----- AVAILABLE DATA -----
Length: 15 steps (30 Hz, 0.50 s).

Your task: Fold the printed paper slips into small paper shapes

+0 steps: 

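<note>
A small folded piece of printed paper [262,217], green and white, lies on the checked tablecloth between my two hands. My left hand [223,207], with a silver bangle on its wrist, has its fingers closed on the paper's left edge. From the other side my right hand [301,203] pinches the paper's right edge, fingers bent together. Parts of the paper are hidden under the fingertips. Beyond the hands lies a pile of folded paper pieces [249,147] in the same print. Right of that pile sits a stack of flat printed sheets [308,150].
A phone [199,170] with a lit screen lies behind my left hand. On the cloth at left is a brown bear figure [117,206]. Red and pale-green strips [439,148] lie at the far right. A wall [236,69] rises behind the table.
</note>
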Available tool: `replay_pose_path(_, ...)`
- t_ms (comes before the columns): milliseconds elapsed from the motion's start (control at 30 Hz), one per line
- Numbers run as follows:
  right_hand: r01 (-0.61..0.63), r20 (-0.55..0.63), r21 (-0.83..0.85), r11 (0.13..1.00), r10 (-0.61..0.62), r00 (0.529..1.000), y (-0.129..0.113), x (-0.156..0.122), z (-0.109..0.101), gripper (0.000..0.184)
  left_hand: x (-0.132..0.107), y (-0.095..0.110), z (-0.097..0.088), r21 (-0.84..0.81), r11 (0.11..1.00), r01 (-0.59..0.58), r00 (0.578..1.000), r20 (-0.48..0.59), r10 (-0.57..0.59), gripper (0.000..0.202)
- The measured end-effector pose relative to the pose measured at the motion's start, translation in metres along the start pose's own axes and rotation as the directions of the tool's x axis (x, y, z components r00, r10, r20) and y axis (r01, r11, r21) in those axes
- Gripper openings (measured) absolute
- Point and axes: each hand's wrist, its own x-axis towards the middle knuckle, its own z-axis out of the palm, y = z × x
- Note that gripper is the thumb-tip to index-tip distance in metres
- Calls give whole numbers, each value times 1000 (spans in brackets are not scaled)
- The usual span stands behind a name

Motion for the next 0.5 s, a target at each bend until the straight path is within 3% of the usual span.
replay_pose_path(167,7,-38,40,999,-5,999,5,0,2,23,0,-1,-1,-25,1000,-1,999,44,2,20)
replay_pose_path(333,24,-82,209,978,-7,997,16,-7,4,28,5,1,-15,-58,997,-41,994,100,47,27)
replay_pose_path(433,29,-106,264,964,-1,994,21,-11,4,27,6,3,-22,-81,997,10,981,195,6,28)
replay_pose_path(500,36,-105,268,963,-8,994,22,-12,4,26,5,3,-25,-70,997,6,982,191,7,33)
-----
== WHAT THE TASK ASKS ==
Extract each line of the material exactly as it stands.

== YOUR SOLUTION ==
Length: 15 steps (30 Hz, 0.50 s).

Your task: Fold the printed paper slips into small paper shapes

+0 steps: 

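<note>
A small folded piece of printed paper [262,217], green and white, lies on the checked tablecloth between my two hands. My left hand [223,207], with a silver bangle on its wrist, has its fingers closed on the paper's left edge. From the other side my right hand [301,203] pinches the paper's right edge, fingers bent together. Parts of the paper are hidden under the fingertips. Beyond the hands lies a pile of folded paper pieces [249,147] in the same print. Right of that pile sits a stack of flat printed sheets [308,150].
A phone [199,170] with a lit screen lies behind my left hand. On the cloth at left is a brown bear figure [117,206]. Red and pale-green strips [439,148] lie at the far right. A wall [236,69] rises behind the table.
</note>
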Available tool: `replay_pose_path(_, ...)`
- t_ms (comes before the columns): milliseconds elapsed from the motion's start (control at 30 Hz), one per line
- Numbers run as follows:
  right_hand: r01 (-0.61..0.63), r20 (-0.55..0.63), r21 (-0.83..0.85), r11 (0.13..1.00), r10 (-0.61..0.62), r00 (0.529..1.000), y (-0.129..0.113), x (-0.156..0.122), z (-0.109..0.101), gripper (0.000..0.184)
  left_hand: x (-0.132..0.107), y (-0.095..0.110), z (-0.097..0.088), r21 (-0.84..0.81), r11 (0.11..1.00), r01 (-0.59..0.58), r00 (0.578..1.000), r20 (-0.48..0.59), r10 (-0.57..0.59), gripper (0.000..0.202)
- The measured end-effector pose relative to the pose measured at the motion's start, translation in metres along the start pose's own axes and rotation as the directions of the tool's x axis (x, y, z components r00, r10, r20) and y axis (r01, r11, r21) in those axes
- Gripper openings (measured) absolute
- Point and axes: each hand's wrist, its own x-axis towards the middle knuckle, its own z-axis out of the palm, y = z × x
- Note that gripper is the thumb-tip to index-tip distance in metres
- Calls give whole numbers, each value times 1000 (spans in brackets are not scaled)
- The usual span stands behind a name

Motion for the next 0.5 s, a target at each bend until the straight path is within 3% of the usual span.
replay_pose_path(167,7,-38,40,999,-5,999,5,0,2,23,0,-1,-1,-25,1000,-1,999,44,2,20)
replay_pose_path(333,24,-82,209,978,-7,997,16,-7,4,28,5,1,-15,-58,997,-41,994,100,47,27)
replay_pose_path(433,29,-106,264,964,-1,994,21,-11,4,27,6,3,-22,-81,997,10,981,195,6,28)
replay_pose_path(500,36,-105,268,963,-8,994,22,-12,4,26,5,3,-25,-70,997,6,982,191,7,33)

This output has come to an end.